However, a higher mean gender pay gap indicates that the CII’s ‘data is skewed’, according to HR director

The Chartered Insurance Institute (CII) has reported declines in its median gender and ethnicity pay gaps for 2022 – however, its chief executive has warned that there is still “more to be done”.

The professional body’s median gender pay gap – relating to the difference between male and female employees’ hourly pay - stood at 9.31% for 2022, in favour of male staff. This is the lowest recorded figure for this metric since the organisation began reporting this data in 2019.

On the flip side, however, its mean gender pay gap has worsened between 2021 and 2022, indicating that male employees at the CII are paid 21.19% more than female staff.

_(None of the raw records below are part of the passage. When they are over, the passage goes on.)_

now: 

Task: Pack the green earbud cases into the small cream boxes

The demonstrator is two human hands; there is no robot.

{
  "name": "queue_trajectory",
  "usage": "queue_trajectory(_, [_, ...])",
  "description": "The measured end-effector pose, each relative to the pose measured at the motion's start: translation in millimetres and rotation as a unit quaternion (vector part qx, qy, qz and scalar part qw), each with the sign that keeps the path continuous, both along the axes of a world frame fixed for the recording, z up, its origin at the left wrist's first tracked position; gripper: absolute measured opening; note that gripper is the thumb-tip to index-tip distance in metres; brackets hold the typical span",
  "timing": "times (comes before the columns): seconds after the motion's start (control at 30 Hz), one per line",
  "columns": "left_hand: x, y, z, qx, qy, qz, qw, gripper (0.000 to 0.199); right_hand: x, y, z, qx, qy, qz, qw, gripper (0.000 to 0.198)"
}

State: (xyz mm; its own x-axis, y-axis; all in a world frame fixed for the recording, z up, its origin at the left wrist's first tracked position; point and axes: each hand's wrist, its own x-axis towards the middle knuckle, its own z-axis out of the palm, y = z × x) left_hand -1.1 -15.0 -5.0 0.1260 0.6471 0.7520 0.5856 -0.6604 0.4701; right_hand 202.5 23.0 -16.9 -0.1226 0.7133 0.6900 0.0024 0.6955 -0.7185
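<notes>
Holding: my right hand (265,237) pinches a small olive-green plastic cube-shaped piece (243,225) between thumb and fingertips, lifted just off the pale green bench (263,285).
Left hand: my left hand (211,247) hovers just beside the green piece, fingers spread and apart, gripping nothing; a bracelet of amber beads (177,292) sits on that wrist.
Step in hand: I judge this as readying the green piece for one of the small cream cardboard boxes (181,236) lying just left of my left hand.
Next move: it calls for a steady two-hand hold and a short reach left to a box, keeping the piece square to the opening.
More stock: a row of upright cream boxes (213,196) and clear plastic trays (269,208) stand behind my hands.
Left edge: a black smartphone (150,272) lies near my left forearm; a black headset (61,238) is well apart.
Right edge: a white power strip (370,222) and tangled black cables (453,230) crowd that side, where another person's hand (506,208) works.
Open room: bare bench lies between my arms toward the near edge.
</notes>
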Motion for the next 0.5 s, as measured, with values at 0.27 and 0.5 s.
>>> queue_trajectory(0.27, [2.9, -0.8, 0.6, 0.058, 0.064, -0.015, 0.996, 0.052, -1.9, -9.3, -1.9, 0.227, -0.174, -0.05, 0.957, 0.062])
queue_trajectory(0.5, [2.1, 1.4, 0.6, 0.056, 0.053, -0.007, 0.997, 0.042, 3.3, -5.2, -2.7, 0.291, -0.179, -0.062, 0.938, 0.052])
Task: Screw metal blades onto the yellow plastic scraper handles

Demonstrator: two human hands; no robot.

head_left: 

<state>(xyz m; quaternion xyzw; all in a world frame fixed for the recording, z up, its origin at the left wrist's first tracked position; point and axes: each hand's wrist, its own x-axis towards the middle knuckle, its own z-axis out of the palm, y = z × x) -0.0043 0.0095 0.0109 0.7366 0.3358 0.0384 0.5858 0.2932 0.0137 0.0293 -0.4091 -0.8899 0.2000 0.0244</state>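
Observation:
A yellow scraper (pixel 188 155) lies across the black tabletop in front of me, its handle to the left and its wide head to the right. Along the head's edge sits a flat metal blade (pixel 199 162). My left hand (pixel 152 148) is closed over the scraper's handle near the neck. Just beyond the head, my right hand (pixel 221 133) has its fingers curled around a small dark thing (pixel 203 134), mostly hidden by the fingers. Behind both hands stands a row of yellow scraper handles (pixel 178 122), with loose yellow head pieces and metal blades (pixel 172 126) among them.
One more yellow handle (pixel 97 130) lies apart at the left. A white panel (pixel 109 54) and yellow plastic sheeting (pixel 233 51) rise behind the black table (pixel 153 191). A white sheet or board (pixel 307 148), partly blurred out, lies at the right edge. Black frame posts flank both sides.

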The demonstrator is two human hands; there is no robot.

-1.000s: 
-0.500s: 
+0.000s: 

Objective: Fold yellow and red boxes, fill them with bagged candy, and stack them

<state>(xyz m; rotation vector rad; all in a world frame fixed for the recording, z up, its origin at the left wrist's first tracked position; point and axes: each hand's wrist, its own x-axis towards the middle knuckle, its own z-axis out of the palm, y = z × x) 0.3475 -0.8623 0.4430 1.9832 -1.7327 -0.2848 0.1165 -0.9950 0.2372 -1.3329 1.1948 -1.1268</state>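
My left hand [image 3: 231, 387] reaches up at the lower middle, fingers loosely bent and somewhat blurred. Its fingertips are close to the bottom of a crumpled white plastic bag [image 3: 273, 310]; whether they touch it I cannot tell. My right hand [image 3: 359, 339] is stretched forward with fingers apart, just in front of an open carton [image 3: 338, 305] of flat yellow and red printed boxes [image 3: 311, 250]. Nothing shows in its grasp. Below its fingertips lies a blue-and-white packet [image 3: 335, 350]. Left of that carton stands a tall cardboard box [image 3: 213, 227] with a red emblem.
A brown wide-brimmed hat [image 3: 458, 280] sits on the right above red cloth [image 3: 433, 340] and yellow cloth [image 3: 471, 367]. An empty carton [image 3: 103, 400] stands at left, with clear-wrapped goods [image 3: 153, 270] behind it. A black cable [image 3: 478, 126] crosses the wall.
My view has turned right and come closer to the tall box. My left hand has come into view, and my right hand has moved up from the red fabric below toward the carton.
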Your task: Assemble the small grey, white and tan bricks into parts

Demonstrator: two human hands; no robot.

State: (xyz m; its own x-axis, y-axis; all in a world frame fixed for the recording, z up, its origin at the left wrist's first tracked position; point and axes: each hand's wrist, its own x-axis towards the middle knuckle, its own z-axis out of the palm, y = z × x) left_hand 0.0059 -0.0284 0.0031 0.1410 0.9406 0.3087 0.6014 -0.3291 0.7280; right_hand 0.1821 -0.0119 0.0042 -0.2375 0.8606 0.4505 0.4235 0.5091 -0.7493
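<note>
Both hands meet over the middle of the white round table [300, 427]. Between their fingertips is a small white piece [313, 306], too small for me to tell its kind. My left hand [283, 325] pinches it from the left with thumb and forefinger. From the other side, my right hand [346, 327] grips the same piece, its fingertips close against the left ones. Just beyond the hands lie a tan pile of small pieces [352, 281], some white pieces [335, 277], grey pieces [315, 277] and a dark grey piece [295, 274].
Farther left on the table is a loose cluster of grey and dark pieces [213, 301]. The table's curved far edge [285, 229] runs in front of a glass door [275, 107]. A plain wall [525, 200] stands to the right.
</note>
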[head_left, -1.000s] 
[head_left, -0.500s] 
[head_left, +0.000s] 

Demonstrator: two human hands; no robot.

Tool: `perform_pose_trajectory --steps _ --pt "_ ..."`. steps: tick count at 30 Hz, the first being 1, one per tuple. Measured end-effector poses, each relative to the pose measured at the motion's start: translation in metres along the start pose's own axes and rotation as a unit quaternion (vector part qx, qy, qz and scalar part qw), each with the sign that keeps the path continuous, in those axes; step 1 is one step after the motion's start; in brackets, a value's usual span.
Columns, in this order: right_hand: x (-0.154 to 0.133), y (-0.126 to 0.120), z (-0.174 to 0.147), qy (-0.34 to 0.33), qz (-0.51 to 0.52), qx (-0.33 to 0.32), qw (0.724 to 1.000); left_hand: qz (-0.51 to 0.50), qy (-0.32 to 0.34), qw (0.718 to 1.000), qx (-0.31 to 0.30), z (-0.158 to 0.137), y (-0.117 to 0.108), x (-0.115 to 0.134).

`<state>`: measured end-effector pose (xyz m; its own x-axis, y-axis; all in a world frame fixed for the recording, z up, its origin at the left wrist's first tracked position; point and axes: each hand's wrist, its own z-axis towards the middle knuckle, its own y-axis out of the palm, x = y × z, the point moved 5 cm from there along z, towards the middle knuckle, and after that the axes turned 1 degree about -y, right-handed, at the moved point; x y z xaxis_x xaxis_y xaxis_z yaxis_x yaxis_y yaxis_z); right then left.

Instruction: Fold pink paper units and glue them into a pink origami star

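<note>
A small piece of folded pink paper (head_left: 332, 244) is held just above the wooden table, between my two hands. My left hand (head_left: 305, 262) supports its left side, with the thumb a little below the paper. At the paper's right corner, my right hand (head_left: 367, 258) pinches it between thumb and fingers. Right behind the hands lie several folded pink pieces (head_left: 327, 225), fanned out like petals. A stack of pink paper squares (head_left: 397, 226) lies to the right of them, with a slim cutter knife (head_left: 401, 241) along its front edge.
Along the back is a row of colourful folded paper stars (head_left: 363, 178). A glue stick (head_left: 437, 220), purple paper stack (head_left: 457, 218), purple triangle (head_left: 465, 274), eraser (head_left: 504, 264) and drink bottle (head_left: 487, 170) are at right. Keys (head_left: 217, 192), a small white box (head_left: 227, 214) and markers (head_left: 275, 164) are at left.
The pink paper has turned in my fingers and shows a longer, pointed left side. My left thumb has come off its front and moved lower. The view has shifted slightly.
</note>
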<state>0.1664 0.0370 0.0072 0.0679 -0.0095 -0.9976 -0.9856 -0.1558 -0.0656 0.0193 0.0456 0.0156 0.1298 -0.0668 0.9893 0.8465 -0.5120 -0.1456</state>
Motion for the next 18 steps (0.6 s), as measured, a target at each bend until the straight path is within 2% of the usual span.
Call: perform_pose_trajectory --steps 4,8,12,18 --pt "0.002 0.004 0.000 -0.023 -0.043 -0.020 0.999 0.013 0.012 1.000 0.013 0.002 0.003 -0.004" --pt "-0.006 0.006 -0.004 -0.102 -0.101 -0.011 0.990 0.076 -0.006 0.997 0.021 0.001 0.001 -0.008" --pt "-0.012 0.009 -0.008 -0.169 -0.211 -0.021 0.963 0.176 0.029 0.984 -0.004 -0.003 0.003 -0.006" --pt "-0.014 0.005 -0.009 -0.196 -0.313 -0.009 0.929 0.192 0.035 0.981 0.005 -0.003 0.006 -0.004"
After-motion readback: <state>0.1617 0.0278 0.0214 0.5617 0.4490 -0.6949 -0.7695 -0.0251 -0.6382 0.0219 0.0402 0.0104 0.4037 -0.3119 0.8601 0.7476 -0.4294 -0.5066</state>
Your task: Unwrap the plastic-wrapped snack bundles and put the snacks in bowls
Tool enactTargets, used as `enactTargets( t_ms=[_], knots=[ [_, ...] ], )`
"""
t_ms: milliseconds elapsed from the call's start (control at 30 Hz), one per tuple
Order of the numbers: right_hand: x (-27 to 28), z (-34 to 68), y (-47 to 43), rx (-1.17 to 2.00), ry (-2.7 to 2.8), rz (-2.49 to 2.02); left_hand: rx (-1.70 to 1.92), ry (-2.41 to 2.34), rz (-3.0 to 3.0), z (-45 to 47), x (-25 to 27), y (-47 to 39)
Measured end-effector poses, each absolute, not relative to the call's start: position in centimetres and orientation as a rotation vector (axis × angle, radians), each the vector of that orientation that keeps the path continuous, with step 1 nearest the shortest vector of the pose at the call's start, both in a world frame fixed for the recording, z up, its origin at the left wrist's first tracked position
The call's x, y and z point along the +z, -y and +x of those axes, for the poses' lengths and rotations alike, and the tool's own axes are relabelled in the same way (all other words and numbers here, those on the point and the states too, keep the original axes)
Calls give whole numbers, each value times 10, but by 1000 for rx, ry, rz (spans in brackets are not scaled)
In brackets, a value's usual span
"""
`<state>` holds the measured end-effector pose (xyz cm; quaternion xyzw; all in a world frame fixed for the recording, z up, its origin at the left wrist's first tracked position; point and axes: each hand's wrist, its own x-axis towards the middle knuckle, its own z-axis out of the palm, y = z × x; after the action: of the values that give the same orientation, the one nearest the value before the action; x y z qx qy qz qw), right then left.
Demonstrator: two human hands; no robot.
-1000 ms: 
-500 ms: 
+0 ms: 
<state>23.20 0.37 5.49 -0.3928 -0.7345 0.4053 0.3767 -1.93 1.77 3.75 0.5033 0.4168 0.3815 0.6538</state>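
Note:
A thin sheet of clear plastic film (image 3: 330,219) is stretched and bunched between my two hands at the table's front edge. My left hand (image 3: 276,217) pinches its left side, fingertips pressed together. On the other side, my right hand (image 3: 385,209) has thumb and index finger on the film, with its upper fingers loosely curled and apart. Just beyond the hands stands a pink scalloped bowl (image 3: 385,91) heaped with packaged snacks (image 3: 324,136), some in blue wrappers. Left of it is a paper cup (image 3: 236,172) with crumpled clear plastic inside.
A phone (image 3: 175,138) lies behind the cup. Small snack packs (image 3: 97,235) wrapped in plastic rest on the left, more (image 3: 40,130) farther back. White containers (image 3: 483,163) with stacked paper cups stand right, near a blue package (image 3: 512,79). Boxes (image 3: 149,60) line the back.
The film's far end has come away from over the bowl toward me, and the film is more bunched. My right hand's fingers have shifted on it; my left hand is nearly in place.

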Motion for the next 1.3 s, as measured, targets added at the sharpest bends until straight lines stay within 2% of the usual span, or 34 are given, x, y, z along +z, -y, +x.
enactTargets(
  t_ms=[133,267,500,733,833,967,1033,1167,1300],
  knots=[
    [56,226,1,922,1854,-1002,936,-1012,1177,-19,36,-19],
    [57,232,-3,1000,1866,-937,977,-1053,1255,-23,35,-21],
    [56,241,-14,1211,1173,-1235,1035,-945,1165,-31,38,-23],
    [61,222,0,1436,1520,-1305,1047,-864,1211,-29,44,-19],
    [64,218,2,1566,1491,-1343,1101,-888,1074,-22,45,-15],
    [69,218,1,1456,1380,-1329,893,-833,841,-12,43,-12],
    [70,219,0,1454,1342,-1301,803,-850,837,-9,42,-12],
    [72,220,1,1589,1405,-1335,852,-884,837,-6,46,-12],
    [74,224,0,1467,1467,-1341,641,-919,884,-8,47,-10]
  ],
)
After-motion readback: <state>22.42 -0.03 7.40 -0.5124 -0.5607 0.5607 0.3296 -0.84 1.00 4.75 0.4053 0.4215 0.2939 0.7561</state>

The CII attributed this to the fact that fewer males are employed in lower and middle quartile pay roles.

Despite the change in the CII’s mean gender pay gap, 2022’s figure is still lower than the 28% differential it recorded back in 2017.

In terms of its median ethnicity pay gap – a figure which the CII is reporting for the first time this year - the CII has seen this improve from 14.1% in 2021 to 9.9% this year.

Commenting on this data, Caren Thomas, human resources director at the CII Group, said: “[While] there is a positive trend in the form of a narrowing gender pay gap at the median, the mean gender pay gap has widened. The variance between the mean and median hourly pay rate gaps indicates that our data is skewed.

“We had an equal number of female and male employees on our executive leadership team in April 2022. More roles on the senior leadership team were occupied by males, with females occupying a higher proportion of our entry level and coordinator roles.

“As a result, the proportion of male employees increases as we head from the lower middle towards the highest pay quartile and the proportion of female employees decreases.”

Mean and median data on the CII Group’s pension gap shows an increase in 2022 compared to 2021.

The mean pension gap – depicting the difference between male and female employees’ pension pots – indicates that men working at the CII have 13.46% more retirement savings than their female counterparts in 2022. This compares to a 7.35% differential last year.

Ethnicity pay differences

The CII’s mean ethnicity pay gap, meanwhile, has nearly halved year-on-year, falling to 13.1% in 2022.

Thomas continued: “We were pleased to see a further narrowing of our ethnicity pay gap at both the mean and median.

“However, we remain mindful that the majority of our ethnic minority employees are concentrated in the lower to lower middle pay quartiles, with just 19% in the upper pay quartile.

“Improving ethnic diversity at senior levels within our organisation remains an important objective of the CII Group.”

The organisation’s gender pay gap data is based on 203 individuals employed by the CII Group in April 2022, while the ethnicity pay gap data reflects information provided by 177 individuals in April 2022. It published these figures on 30 November 2022.

Improving diversity

Alan Vallance, chief executive of the CII, said that while progress was being made overall, the organisation was determined to go further.

“We choose to publish this data despite our headcount being below the required reporting threshold [of 250] because we believe it’s the right thing to do,” he added.

“It is reassuring to see further improvement in these latest figures, while recognising that small changes in our employee composition can make a significant difference to these important measures, which we must bear in mind when making historical comparisons.

“There is clearly more to be done and we will continue to take positive action in collaboration with other organisations to improve diversity across our sector.”